• _Exercise directions_
Retype, without alteration, each line from the line containing "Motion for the" to the final line of the records.

Data records Start Marker

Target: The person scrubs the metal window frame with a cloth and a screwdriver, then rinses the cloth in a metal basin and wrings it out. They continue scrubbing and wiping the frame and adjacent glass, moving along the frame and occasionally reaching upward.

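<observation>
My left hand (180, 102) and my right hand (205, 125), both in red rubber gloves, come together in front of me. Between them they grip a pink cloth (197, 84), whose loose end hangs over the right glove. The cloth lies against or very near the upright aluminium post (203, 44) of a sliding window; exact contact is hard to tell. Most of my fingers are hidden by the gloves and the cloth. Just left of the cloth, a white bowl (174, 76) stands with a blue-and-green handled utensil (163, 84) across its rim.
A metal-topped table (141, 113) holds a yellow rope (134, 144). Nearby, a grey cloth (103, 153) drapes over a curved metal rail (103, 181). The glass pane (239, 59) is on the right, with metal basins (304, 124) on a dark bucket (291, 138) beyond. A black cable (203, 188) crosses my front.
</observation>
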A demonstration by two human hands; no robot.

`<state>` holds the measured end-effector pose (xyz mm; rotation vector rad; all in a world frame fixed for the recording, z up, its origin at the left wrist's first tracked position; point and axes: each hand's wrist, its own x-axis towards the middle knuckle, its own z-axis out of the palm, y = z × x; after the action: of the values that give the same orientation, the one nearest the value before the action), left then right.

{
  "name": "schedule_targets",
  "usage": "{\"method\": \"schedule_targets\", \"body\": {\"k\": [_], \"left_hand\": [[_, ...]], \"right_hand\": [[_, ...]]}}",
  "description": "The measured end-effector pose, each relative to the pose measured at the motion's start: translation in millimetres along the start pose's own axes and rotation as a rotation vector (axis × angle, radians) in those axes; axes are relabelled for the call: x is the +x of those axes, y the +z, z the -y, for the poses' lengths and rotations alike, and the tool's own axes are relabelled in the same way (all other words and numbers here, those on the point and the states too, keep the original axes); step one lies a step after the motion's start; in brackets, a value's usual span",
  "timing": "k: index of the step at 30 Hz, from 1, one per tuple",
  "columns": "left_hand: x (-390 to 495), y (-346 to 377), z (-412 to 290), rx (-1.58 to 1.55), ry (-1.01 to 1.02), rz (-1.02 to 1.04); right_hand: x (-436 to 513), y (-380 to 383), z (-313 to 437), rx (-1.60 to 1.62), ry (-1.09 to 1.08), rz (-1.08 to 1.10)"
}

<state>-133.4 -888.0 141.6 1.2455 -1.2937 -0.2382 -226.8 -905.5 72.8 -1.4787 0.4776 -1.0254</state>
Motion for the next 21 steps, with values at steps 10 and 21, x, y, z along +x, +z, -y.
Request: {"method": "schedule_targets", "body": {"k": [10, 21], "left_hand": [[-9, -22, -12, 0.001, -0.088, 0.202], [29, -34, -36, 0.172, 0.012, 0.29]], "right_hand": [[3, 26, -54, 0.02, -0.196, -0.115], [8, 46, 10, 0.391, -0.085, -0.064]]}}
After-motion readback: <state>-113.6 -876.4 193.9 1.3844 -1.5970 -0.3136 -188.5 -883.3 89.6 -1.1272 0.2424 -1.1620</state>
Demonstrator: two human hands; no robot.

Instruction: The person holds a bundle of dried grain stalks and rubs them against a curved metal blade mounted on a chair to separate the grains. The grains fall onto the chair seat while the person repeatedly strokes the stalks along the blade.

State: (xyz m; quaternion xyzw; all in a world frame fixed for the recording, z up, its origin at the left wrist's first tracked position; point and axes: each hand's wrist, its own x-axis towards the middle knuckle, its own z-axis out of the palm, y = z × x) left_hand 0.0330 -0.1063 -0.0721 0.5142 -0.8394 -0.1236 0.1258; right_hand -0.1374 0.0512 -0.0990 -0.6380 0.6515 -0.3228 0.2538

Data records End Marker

• _Completed task_
Motion for the next 21 steps, with values at steps 10 and 21, x, y, z along +x, +z, -y.
Request: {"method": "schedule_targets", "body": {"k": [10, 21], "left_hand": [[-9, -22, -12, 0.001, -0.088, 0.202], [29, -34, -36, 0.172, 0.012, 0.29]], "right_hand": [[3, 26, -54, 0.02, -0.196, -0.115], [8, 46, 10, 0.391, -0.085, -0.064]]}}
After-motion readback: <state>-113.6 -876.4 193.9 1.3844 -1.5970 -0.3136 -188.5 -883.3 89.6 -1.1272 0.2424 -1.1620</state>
Demonstrator: two human hands; no robot.

Instruction: The person holds a bundle of dried grain stalks and rubs them against a curved metal blade mounted on a chair to separate the grains. The grains fall onto the chair seat while the person repeatedly strokes the stalks along the blade.

State: (xyz m; quaternion xyzw; all in a world frame fixed for the recording, z up, its origin at the left wrist's first tracked position; point and axes: each hand's wrist, its own x-axis towards the middle knuckle, its own z-axis out of the palm, y = z × x) left_hand 0.0330 -0.1063 -0.0721 0.5142 -0.8394 -0.1236 0.1258; right_hand -0.1374 0.0512 -0.0990 -0.6380 0.6515 -0.3228 0.2538

With this, the exercise is complete.